The texture of the soil is very important for determining the HSG. It is a basic parameter to study the soil-water relation and the hydraulic characteristics of the soils [31,32]. Soil textures are categorized according to different fractions of each soil (sand, silt, and clay). Typically, classifications are given for the main constituent particle size or a combination of the most abundant particle sizes. A soil textural class map of Wadi-Uranah basin was developed by the GIS-based soil data acquired from the MEWA (Figure 4). Two different kinds of soil texture, namely sandy clay loam and loam were found in the study region. A 98.81% of the region is sandy clay loam soil, which is characterized by low infiltration rates while remaining area (1.19%) is loam soil, which has a moderate infiltration rate (Figure 4). For both the sandy clay loam and loam soils, the saturated hydraulic conductivity of the least transmissivity layer ranges from 1.5 to 5.1 cm/h.

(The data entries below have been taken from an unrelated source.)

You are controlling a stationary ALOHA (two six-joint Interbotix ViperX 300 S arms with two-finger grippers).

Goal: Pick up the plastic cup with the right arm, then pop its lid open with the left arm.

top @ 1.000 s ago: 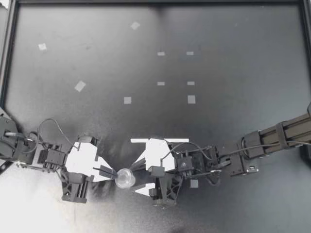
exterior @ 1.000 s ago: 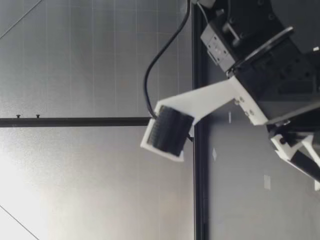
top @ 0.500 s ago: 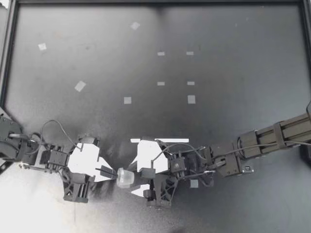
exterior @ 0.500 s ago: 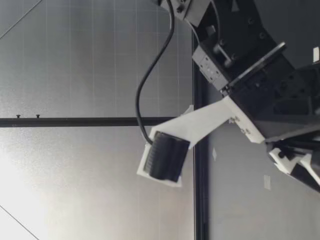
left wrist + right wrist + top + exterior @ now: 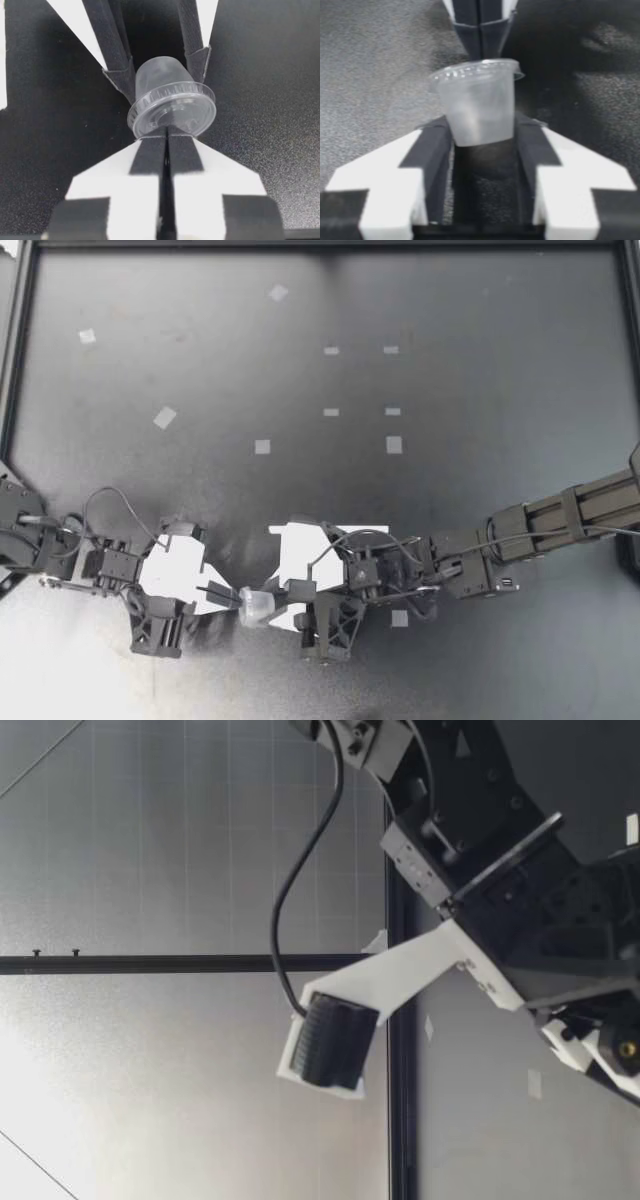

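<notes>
Shows a small clear cup (image 5: 258, 606) at lower centre of the frame, lying sideways between two hands over a dark desk (image 5: 480, 390). Clamps the cup's body in the right hand (image 5: 282, 592), one finger on each side, likely to steady it. Presses the left hand (image 5: 232, 595) fingers together on the lid (image 5: 172, 107) rim, seemingly nipping its edge. No label, brand or readable writing visible.

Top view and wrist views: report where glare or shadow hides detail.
Top view: glare bleaches the table near my left arm and the white plates of left end effector and right end effector. Left wrist view: the cup is evenly lit. Right wrist view: shadow darkens the table beyond it.
</notes>
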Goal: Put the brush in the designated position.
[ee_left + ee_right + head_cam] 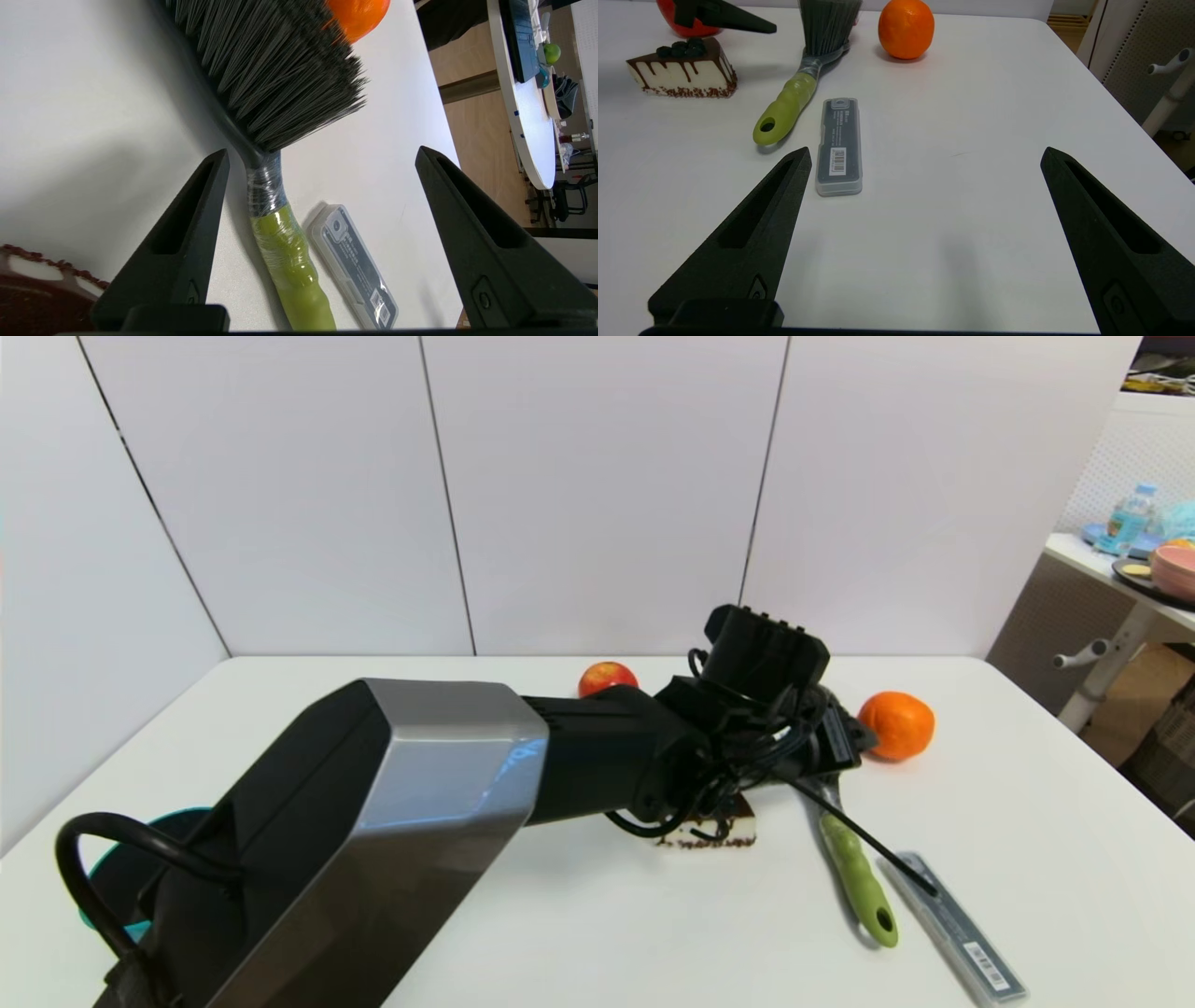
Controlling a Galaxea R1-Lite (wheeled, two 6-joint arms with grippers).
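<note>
Left gripper (pixel 322 156) fingers apart over brush (pixel 275 205) neck; right gripper (pixel 924 156) fingers apart, idle

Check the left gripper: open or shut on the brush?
Open. The left gripper has its fingers spread wide around the brush neck, with table visible beside the neck on both sides. The brush lies flat on the table.

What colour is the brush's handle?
Lime green. The long black-bristled brush's contoured handle shows best in the right wrist view.

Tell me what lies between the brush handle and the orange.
Nothing: in the right wrist view, only bare white table separates the brush handle from the orange. The grey case lies nearer, beside the handle.
</note>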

2.5. Hydrologic Soil Group Map

Based on the map of soil textures, soil of the Wadi-Uranah basin was classified into two HSGs: B and C (Figure 5). As shown in Figure 5, the HSG with class C (HSG-C) occupies approximately 2096.4 km², which is 98.81% of the basin’s total area whilst 1.19% of the total coverage area is HSG-B. The dominance of HSG-C indicates that the soils in the basin have a moderately fine-to-fine structure, with a slow rate of water transmission and slow rate of infiltration when thoroughly wetted. Regarding HSG-B, it has a moderate infiltration rate when thoroughly wetted and consists mainly of moderately deep to deep, moderately well to well-drained soils, with moderately fine to moderately coarse textures. Considering the relative proportion of the HSG, it can be concluded that most of the soils in the Wadi-Uranah basin contribute a large amount of surface runoff, and a small to medium proportion of the precipitation is only infiltrated into the soil.

2.6. Land Use/Land Cover

LULC is one of the main thematic inputs of any hydrological analysis, since it provides the current status of land use and patterns. The LULC map of the study region was developed with the help of Landsat-8 ETM satellite imagery (30 m resolution) obtained from the USGS. The pan-sharpening algorithm in ArcGIS was used to produce pan-sharpened high-resolution multispectral images (15 m) by combining the high resolution panchromatic (15 m) and low resolution multispectral (30 m) images. The maximum likelihood classifier function in ERDAS Imagine 15 was employed to classify the area of study into different classes of LULC. For identifying what the cluster represents, spectral signatures collected from training samples were used (polygons representing distinct sampling areas of the various types of LULC to be classified).

2.7. Slope Map

A slope is an inclined ground surface forming an angle with the horizontal plane. A DEM with 30 m resolution was used to produce the slope and aspect analysis of the Wadi-Uranah basin. In order to ensure the continuity of water flow to the outlet of the basin, the DEM was analyzed using ArcGIS software as a pre-processing phase to eliminate sinks and flat areas. The slope map of the Wadi-Uranah basin is shown in Figure 6A. As shown in Figure 6A, values of basin slope vary from 0 to 300%, with an average value of 23%. Study area slopes were categorized into five main classes: very low (<20%), low (20–40%), medium (40–60%), high (60–80%), and very high (>80%). Each class occupies a percentage of 56%, 19%, 16%, 7%, and 2% of the studied area, respectively. The aspect map that was generated by ArcGIS software for the study area is shown in Figure 6B. As shown in Figure 6B, the area of interest is sloping from the southeast to the west.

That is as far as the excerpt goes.